[Stored entries]
....................

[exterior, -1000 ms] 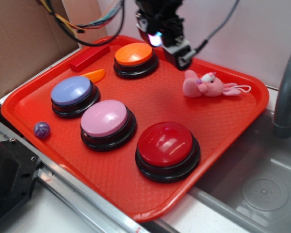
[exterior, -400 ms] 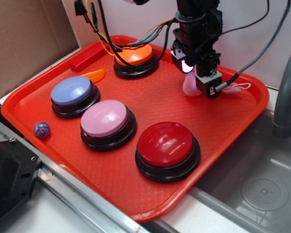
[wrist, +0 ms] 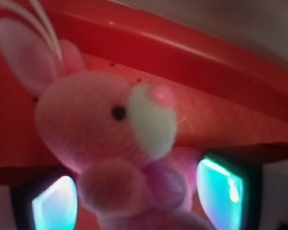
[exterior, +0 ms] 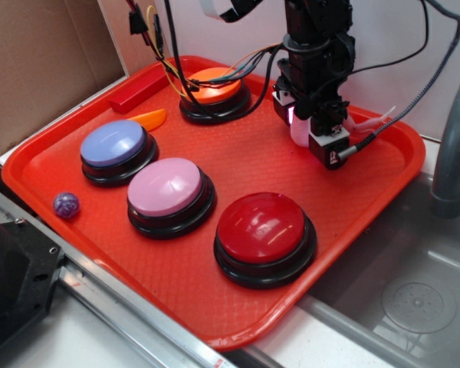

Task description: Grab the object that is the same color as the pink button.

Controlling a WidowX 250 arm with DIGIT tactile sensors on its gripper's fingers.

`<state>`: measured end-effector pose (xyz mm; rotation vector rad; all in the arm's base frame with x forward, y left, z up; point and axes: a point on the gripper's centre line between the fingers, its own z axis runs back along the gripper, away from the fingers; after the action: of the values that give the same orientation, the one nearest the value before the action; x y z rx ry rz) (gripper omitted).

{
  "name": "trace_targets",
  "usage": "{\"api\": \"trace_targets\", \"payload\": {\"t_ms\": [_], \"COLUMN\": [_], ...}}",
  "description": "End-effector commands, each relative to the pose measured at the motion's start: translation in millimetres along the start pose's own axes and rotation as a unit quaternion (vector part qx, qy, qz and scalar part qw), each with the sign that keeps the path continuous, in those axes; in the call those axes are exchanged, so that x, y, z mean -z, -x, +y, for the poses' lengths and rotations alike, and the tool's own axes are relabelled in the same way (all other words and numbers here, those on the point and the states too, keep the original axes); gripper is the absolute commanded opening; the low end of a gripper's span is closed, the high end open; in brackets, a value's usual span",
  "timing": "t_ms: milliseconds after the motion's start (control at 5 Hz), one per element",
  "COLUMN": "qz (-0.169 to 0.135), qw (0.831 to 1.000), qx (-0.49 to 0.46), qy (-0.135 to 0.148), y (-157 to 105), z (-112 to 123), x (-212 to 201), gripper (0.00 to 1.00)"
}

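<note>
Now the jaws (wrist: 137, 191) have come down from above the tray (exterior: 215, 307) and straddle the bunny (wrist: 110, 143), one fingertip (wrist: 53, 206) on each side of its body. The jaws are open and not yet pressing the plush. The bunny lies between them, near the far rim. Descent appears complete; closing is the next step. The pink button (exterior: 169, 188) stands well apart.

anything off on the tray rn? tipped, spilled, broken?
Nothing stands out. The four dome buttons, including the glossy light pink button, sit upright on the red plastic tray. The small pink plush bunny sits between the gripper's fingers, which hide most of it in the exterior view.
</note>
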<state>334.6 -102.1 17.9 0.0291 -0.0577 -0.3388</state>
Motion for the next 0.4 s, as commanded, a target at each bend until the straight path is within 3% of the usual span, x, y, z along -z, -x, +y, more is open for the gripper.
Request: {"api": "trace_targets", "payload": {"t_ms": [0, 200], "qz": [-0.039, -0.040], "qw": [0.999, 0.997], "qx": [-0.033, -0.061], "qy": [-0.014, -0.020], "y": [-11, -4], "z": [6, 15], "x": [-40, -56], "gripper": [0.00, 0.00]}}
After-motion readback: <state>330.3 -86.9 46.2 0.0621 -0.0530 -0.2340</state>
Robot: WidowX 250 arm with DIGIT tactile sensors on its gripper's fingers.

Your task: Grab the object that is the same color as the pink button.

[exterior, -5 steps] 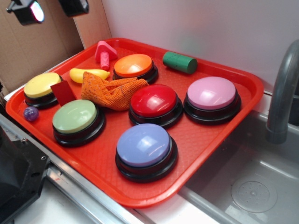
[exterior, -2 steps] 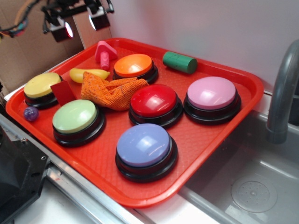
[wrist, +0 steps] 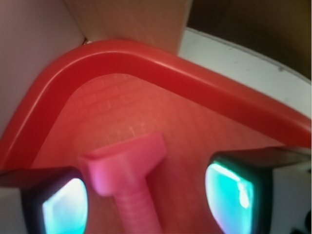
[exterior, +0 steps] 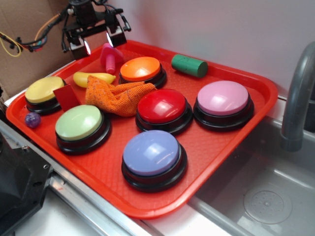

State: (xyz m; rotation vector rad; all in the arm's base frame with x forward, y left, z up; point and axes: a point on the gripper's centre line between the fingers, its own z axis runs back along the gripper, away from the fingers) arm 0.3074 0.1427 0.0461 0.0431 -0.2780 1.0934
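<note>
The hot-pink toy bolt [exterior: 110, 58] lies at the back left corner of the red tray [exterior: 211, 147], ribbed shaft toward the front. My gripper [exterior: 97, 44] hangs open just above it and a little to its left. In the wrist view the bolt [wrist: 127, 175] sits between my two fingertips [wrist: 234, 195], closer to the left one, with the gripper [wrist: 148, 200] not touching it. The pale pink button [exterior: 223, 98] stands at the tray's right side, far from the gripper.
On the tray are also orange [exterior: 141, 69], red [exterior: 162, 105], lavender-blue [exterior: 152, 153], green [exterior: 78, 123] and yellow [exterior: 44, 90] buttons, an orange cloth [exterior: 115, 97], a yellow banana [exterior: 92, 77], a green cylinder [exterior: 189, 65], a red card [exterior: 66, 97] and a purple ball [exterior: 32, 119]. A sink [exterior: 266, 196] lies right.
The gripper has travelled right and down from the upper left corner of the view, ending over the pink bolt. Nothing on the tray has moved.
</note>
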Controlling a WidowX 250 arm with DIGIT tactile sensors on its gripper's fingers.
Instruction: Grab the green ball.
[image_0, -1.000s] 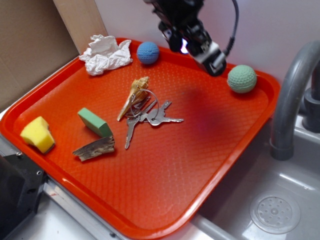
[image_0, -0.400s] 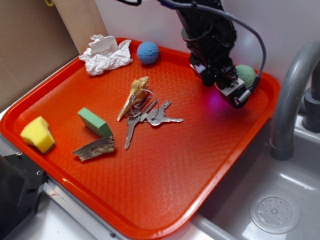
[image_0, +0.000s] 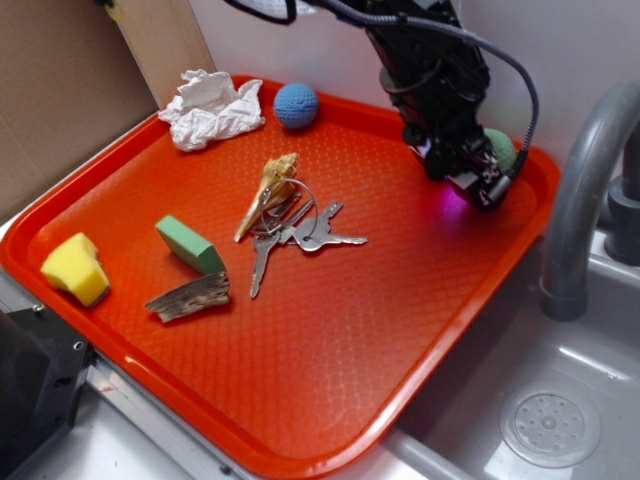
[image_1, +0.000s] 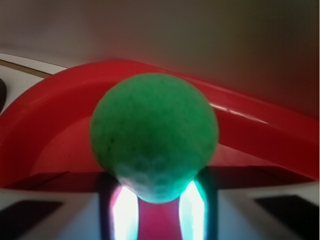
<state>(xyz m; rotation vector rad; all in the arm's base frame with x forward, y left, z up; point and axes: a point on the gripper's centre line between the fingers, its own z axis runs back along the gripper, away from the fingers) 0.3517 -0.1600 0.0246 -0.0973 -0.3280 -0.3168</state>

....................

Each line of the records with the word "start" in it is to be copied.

  "description": "End-effector commands, each relative to the pose measured at the motion's start: translation in millimetres along the start pose's own axes and rotation as a unit quaternion (vector part qx, qy, qz and scalar part qw), each with the sign that keeps the path continuous, in those axes; in the call those axes are exchanged, so that x, y, z mean -z, -x, +y, for the poses' lengths and rotations alike, and the tool's own axes are relabelled in the same way (all other words and numbers here, those on the point and the states too, keep the original axes); gripper is the absolute commanded opening; the low end of a gripper's span is closed, the high end open; in brackets, a value's usual span",
  "timing": "t_ms: milliseconds after the motion's start (control at 5 Hz), one per element",

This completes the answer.